Tundra swans winter on the water and sleep afloat. They are strong and speedy swimmers that take to the air with a running start, clattering across the water's surface with wings beating. In flight, the rhythmic flapping of the swan's wings produces a tone that once earned it the name "whistling swan."
These large birds feed by dipping their heads underwater to pluck aquatic plants, tubers, and roots. They also eat shellfish and are developing an increasing taste for grains and corn found in farmland areas.
Believed to mate for life, these swans actually pair up for nearly an entire year before breeding. Though in their winter grounds they gather in huge flocks, they breed as solitary pairs spread out across the tundra. Each couple defends a territory of about three-fourths square miles (two square kilometers).
The bird's tundra nests are large stick dwellings lined with moss and grasses. Ideally, they are situated close to a pond or other water source.
Females typically lay about four eggs and incubate them for 32 days while males guard the nest. Young chicks are protected from cold and predators, including swarms of voracious Arctic mosquitoes.
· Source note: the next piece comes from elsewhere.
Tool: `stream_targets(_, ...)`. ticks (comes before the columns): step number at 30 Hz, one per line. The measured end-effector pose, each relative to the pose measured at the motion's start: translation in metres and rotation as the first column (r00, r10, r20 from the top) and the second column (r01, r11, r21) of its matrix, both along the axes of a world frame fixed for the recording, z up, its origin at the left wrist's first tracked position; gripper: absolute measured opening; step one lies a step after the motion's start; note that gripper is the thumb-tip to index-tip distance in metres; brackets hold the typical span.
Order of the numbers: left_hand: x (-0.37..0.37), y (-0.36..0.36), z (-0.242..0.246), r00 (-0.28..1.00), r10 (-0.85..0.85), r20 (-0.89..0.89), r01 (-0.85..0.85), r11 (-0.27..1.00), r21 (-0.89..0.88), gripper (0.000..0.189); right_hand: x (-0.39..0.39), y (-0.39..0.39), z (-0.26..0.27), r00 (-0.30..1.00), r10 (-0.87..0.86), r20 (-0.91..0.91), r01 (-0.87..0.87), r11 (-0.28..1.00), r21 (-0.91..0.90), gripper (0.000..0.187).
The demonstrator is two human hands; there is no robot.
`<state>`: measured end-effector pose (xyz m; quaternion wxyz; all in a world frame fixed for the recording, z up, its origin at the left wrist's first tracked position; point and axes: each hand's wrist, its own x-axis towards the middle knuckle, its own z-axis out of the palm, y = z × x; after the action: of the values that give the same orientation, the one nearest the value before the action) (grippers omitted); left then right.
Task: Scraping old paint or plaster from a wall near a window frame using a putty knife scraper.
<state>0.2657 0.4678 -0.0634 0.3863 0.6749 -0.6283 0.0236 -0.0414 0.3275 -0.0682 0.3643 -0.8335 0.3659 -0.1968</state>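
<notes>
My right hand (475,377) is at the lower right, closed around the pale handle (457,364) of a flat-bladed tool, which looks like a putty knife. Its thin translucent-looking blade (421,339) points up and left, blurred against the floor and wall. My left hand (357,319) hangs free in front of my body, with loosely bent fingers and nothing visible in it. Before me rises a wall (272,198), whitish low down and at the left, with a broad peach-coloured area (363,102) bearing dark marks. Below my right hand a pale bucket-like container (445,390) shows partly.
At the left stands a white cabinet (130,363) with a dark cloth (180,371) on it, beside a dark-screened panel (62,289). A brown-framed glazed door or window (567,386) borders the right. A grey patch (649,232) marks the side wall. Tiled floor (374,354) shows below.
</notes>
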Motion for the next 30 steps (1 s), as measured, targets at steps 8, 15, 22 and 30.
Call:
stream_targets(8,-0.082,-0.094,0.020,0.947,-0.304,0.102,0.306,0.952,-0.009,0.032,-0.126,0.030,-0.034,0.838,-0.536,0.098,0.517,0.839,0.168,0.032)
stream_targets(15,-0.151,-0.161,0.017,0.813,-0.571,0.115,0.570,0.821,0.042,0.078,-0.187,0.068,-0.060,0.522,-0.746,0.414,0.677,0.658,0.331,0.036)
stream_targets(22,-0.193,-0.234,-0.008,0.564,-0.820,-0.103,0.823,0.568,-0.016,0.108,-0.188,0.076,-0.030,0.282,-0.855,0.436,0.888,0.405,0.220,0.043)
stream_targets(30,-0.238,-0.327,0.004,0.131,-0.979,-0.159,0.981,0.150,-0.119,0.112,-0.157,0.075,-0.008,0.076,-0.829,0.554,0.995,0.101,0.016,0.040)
Tundra swans can be nasty when aroused, and the birds may even be able to fend off predators like foxes and jaegers.

Friday, June 21, 2013

Osprey

Osprey 

Pandion haliaetus
Photo: An osprey preparing to dive
An osprey preparing to dive
Photograph courtesy NASA
Ospreys are superb fishers and indeed eat little else—fish make up some 99 percent of their diet. Because of this appetite, these birds can be found near ponds, rivers, lakes, and coastal waterways around the world. Ospreys hunt by diving to the water's surface from some 30 to 100 feet (9 to 30 meters) up. They have gripping pads on their feet to help them pluck fish from the water with their curved claws and carry them for great distances. In flight, ospreys will orient the fish headfirst to ease wind resistance.
Ospreys are sometimes confused with bald eagles, but can be identified by their white underparts. Their white heads also have a distinctive black eyestripe that goes down the side of their faces. Eagles and ospreys frequent similar habitats and sometimes battle for food. Eagles often force osprey to drop fish that they have caught and steal them in midair.
Human habitat is sometimes an aid to the osprey. The birds happily build large stick-and-sod nests on telephone poles, channel markers, and other such locations. Artificial nesting platforms are common in areas where preservationists are working to reestablish the birds. North American osprey populations became endangered in the 1950s due to chemical pollutants such as DDT, which thinned their eggshells and hampered reproduction. Ospreys have rebounded significantly in recent decades, though they remain scarce in some locales.